18  What is Adaboost doing, really?

Following the work of (Friedman, Hastie, and Tibshirani 2000) (see also Chapter 10 of [ESL]), we saw in class that Adaboost can be interpreted as fitting an additive model in a stepwise (greedy) way, using an exponential loss. It is then easy to prove that Adaboost.M1 is computing an approximation to the optimal classifier G( x ) = log[ P( Y = 1 | X = x ) / P( Y = -1 | X = x ) ] / 2, where optimal here is taken with respect to the exponential loss function. More specifically, Adaboost.M1 is using an additive model to approximate that function. In other words, Boosting is attempting to find functions \(f_1\), \(f_2\), …, \(f_N\) such that \(G(x) = \sum_i f_i( x^{(i)} )\), where \(x^{(i)}\) is a sub-vector of \(x\) (i.e. the function \(f_i\) only depends on some of the available features, typically a few of them: 1 or 2, say). Note that each \(f_i\) generally depends on a different subset of features than the other \(f_j\)’s.

Knowing the function the boosting algorithm is approximating (even if it does it in a greedy and suboptimal way), allows us to understand when the algorithm is expected to work well, and also when it may not work well. In particular, it provides one way to choose the complexity of the weak lerners used to construct the ensemble. For an example you can refer to the corresponding lab activity.
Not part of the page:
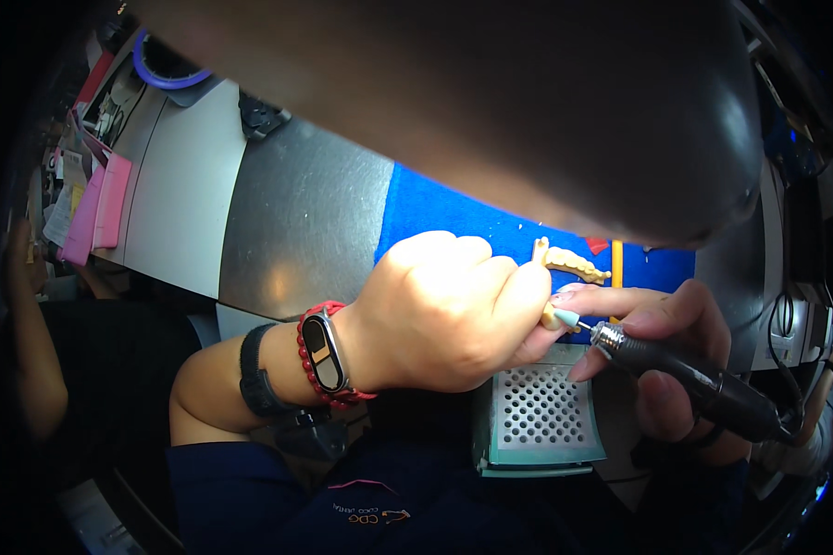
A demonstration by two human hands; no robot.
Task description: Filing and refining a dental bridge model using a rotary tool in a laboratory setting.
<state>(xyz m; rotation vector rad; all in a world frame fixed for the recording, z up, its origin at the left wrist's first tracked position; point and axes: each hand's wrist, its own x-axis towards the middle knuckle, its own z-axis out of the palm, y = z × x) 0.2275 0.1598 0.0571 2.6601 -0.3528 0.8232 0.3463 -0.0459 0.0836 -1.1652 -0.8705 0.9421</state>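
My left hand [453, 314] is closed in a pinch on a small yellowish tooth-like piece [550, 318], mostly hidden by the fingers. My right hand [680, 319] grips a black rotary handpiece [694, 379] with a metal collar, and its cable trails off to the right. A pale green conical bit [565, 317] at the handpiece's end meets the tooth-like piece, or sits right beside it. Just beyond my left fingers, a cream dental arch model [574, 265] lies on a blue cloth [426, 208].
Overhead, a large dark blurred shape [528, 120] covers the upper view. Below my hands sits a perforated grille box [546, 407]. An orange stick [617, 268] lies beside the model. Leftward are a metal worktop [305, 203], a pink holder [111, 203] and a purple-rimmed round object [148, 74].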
18.0.1 A more challenging example, the email spam data

The email spam data set is a relatively classic data set containing 57 features (potentially explanatory variables) measured on 4601 email messages. The goal is to predict whether an email is spam or not. The 57 features are a mix of continuous and discrete variables. More information can be found at https://archive.ics.uci.edu/ml/datasets/spambase.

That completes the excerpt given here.